Una gran industria educativa ha sido creada con el propósito de suplir esa pobreza de renovación. Talleres, seminarios, mesas redondas, sesiones prácticas, demostraciones, grados complementarios y varios otros mecanismos generan atractivos ingresos para quienes los imparten.
Estudios realizados ponen de relieve que la educación tradicional, diseñada para los tiempos en que el educación tenía data de terminación, no suele estar enfocada en proveer las destrezas requeridas para seguir aprendiendo.
Los expertos en educación conciben ahora en ese sentido un nuevo proceso educativo compuesto por habilidades fundamentales y conocimientos variables.

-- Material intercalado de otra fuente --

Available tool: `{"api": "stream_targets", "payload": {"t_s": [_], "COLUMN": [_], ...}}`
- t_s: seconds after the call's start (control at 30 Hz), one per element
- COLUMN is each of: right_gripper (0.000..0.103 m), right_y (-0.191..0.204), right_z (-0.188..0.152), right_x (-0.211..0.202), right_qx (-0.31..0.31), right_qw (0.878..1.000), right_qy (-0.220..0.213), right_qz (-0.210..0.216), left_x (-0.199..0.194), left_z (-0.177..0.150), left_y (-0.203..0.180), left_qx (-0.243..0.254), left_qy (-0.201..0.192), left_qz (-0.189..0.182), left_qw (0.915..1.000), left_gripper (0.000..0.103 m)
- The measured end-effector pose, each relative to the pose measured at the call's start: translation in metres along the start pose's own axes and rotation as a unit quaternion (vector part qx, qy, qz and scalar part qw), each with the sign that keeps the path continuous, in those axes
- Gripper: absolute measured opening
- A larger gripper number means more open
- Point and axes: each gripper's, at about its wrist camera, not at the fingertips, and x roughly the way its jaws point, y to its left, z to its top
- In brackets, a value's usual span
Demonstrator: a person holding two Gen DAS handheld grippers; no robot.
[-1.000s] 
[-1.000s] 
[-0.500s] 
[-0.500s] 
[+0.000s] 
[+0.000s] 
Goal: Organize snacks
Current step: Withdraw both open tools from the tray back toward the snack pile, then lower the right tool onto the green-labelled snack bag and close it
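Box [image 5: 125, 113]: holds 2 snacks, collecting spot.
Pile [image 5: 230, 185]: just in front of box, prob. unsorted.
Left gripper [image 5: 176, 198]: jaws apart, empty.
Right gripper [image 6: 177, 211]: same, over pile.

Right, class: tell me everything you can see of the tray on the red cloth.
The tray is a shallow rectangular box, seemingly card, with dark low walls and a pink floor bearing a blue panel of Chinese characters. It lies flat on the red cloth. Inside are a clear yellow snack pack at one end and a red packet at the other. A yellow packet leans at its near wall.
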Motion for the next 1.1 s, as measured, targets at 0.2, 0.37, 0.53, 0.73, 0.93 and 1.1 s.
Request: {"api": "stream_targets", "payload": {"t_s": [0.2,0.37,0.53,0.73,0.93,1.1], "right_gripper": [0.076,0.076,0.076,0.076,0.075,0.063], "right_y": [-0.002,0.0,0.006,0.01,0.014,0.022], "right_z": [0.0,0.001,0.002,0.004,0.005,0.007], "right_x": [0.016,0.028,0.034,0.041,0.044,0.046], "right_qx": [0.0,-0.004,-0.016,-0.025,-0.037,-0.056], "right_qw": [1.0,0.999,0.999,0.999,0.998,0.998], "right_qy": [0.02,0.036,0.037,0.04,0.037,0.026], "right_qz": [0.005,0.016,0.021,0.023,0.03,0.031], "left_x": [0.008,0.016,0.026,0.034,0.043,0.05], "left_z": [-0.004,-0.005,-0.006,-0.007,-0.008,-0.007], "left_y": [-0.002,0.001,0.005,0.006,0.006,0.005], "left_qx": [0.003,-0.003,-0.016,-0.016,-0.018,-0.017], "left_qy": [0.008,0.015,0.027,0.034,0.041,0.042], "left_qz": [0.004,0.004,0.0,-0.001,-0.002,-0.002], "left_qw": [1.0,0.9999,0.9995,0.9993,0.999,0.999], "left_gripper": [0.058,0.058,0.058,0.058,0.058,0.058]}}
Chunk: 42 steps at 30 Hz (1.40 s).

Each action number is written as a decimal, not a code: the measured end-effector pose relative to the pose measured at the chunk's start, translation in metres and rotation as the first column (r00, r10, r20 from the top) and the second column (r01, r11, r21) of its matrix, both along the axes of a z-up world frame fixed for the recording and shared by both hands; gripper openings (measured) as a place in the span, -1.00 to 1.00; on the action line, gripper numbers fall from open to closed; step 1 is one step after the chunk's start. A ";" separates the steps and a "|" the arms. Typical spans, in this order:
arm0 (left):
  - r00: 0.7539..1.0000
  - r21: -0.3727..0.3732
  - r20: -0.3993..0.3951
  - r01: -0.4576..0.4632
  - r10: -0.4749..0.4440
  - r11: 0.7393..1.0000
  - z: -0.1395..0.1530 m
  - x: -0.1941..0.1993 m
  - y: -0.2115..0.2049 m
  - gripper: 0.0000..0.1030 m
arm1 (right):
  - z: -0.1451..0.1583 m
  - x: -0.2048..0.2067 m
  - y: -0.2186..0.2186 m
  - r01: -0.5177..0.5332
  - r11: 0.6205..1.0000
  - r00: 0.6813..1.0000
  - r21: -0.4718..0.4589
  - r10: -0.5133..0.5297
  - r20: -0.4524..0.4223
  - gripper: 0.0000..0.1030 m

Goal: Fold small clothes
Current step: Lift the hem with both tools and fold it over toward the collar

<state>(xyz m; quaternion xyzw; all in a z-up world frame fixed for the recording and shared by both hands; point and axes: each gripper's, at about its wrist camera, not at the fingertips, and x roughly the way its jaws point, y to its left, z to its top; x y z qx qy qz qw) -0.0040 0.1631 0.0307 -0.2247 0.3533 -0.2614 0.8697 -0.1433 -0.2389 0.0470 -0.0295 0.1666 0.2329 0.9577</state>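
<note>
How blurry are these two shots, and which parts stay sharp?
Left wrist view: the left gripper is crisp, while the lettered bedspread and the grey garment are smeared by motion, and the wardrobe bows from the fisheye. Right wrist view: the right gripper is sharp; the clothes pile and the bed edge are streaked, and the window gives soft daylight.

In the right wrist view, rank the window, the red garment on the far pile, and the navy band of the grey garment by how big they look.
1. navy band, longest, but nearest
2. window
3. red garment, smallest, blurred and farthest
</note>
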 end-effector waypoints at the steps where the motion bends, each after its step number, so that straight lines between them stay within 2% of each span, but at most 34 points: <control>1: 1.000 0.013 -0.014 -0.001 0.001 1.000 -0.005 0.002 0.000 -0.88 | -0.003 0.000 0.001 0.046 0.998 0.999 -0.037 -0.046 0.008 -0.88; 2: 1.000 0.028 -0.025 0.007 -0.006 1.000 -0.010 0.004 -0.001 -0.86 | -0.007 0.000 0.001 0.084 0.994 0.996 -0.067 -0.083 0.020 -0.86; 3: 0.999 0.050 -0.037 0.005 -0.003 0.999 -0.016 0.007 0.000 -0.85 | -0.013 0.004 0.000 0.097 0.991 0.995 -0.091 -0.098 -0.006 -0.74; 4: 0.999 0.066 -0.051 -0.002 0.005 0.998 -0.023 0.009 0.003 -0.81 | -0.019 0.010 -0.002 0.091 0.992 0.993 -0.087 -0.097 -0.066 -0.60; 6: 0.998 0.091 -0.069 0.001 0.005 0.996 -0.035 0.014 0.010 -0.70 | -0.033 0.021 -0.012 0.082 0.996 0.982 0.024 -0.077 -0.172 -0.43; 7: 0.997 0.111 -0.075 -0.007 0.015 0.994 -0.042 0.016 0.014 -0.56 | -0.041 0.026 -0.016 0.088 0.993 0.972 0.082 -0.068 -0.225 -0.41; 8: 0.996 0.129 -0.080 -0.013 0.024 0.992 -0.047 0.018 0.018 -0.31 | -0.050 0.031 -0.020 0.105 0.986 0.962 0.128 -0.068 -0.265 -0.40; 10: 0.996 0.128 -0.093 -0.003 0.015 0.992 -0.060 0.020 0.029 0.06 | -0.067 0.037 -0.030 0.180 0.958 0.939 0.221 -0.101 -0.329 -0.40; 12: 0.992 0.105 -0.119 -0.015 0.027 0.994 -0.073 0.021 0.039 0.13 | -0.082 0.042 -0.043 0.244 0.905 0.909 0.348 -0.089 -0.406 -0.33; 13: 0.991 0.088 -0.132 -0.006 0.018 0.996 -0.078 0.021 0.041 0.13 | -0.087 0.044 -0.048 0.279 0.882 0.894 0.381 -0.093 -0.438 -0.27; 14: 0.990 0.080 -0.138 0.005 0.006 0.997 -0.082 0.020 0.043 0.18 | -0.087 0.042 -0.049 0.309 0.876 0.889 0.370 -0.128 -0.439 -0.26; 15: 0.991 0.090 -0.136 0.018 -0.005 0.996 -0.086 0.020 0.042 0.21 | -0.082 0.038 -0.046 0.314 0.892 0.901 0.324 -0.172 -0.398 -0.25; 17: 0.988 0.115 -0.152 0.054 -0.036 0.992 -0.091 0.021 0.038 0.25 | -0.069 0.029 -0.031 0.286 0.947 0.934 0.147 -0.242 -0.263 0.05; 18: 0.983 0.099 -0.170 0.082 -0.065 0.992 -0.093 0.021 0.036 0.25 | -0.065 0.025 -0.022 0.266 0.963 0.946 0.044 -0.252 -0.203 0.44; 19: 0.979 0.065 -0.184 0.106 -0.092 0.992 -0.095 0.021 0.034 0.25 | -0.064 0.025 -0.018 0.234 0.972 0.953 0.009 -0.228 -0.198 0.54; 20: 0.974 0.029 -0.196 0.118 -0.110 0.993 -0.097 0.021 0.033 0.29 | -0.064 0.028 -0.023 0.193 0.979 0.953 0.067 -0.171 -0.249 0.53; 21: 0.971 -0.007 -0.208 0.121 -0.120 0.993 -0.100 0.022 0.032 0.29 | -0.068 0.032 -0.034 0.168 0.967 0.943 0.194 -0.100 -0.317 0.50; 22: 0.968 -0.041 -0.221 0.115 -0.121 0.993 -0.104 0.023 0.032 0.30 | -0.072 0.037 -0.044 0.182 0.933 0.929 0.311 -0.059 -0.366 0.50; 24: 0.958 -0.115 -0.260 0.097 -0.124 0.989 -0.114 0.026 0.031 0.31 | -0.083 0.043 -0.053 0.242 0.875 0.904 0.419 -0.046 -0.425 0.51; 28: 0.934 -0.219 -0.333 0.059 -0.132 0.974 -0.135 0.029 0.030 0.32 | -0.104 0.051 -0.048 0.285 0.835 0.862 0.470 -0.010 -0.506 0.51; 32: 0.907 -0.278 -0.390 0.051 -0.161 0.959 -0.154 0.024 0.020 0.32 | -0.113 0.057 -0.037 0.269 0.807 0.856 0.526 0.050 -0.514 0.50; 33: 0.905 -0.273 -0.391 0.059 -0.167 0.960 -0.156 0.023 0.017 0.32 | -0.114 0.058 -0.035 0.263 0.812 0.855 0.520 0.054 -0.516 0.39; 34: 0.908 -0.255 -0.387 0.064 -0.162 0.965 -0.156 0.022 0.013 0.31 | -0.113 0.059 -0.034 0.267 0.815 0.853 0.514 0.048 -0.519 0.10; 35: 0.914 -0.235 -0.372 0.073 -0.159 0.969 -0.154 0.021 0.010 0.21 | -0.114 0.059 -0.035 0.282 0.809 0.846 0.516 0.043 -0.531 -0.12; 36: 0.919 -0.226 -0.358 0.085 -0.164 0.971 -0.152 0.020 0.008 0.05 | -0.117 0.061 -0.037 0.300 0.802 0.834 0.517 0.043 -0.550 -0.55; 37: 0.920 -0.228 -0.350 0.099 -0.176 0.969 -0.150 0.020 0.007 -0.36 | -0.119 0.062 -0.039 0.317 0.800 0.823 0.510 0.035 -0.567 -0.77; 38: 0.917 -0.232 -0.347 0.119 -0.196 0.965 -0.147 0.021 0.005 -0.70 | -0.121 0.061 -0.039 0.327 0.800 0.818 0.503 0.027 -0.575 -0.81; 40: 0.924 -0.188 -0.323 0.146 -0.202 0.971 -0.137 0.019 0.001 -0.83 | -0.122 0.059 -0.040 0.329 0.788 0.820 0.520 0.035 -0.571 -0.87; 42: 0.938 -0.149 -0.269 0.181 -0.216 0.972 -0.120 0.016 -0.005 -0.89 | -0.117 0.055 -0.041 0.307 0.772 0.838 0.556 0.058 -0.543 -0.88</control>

Las primeras suplen los enfoques y características básicas de la profesión u ocupación, en tanto que los segundos ofrecen los conceptos, informaciones y modos de operación vigentes en el momento del educación, a sabiendas de que deberán ser actualizados o reemplazados más delante, según vayan sucediéndose los cambios tecnológicos, productivos, comerciales e institucionales.
A ese respecto, la visión del ser humano como espantajo productivo posee cierta similitud con los sistemas de procesamiento de datos. Se puede pescar un equipo que contenga un conjunto de características básicas (equivalentes a la educación fundamental), y una serie de dispositivos y programas susceptibles de ser ampliados y actualizados (equivalentes a los conocimientos variables).
Es evidente que conveniente al carácter perpetuo de la educación, el costo para gobiernos y corporaciones ha aumentado y aumentará aún más en el futuro.
Si los bienes requeridos no son provistos, el resultado más probable será un porcentaje creciente de desempleo a medida que las personas avanzan en vida o son reemplazadas por la inteligencia industrial.
Sus experiencias adquiridas no serán una motivación suficiente para que surja una demanda por sus servicios, hexaedro que el valencia financiero de dichas experiencias declinará en función de las transformaciones que ocurran. Dejarán entonces de ser personas que aportan a ser personas que deberán ser mantenidas si no han acumulado bienes suficientes con ese propósito.